### Task objective:
Restate exactly the lines from the top of the listing below to the line containing "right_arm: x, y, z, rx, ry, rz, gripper"; the remaining lines are not wanted.

### Data section:
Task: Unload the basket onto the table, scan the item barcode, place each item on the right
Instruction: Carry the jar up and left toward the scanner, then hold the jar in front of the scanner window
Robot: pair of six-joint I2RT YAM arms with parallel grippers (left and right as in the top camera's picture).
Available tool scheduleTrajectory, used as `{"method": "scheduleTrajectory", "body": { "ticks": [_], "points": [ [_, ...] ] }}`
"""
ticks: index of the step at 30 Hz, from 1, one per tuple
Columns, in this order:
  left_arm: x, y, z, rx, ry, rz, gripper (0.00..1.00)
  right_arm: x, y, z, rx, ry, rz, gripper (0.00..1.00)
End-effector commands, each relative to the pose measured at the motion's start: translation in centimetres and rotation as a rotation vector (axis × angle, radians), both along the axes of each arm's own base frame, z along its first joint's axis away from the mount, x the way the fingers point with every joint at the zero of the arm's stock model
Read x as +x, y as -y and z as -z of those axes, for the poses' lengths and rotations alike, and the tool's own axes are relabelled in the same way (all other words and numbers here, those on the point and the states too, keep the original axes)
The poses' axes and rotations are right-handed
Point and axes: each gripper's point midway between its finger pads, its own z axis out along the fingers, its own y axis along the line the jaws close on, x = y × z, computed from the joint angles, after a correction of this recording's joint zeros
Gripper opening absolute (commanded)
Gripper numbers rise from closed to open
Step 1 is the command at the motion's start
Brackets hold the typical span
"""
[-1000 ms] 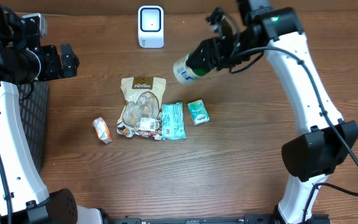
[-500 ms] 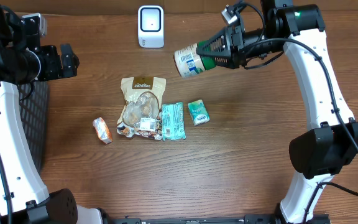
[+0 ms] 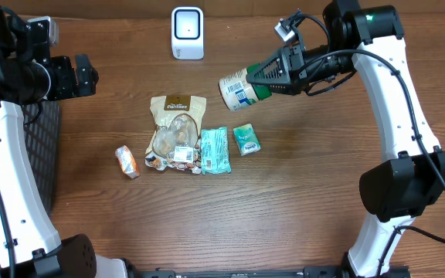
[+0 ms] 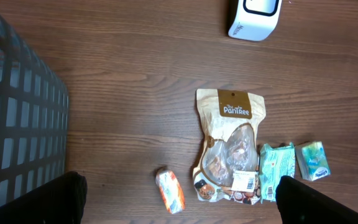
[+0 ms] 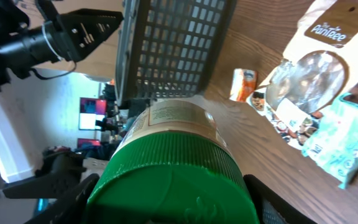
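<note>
A jar (image 3: 238,90) with a pale label and a green lid lies sideways in the air, right of and below the white scanner (image 3: 187,32). My right gripper (image 3: 267,76) is shut on its lid end, and the jar's base points left. In the right wrist view the green lid (image 5: 173,180) fills the space between the two dark fingers (image 5: 64,199). My left gripper (image 3: 84,74) hangs open at the far left with nothing in it. The left wrist view shows its gap (image 4: 179,202) high above the table.
A Pantree pouch (image 3: 174,131), a teal packet (image 3: 215,150), a small green pack (image 3: 246,139) and an orange packet (image 3: 127,161) lie mid-table. A dark mesh basket (image 3: 46,147) stands at the left edge. The scanner (image 4: 253,17) sits at the back.
My right arm has swung the jar from a downward tilt to lying level, then carried it slightly down and to the right. The left arm has not moved.
</note>
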Motion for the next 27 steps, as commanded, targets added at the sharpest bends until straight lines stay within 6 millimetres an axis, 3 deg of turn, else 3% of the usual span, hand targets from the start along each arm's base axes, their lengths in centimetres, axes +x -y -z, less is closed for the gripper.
{"method": "scheduleTrajectory", "body": {
  "ticks": [1,8,15,19,27],
  "points": [
    [0.2,0.1,-0.3,0.006,0.012,0.02,1.0,-0.2,0.2,-1.1,-0.006,0.089,-0.011,0.37],
    [0.2,0.1,-0.3,0.006,0.012,0.02,0.99,0.6,1.3,2.9,-0.271,0.136,-0.001,0.37],
    [0.2,0.1,-0.3,0.006,0.012,0.02,0.99,4.8,2.0,7.2,-0.711,0.157,0.257,0.37],
    [0.2,0.1,-0.3,0.006,0.012,0.02,1.0,6.2,0.8,6.7,-0.818,0.285,0.316,0.37],
    [0.2,0.1,-0.3,0.006,0.012,0.02,1.0,11.8,-1.4,2.1,-0.992,0.735,0.531,0.36]
  ]
}}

### Solved problem:
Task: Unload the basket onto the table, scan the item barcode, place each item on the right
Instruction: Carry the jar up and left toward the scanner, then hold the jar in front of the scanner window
Robot: pair of six-joint I2RT YAM arms with parallel grippers (left and right as in the top camera's picture).
Available tool scheduleTrajectory, used as `{"method": "scheduleTrajectory", "body": { "ticks": [_], "points": [ [_, ...] ] }}`
"""
ticks: index of the step at 30 Hz, from 1, one per tuple
Columns, in this order:
  left_arm: x, y, z, rx, ry, rz, gripper (0.00..1.00)
  right_arm: x, y, z, rx, ry, rz, gripper (0.00..1.00)

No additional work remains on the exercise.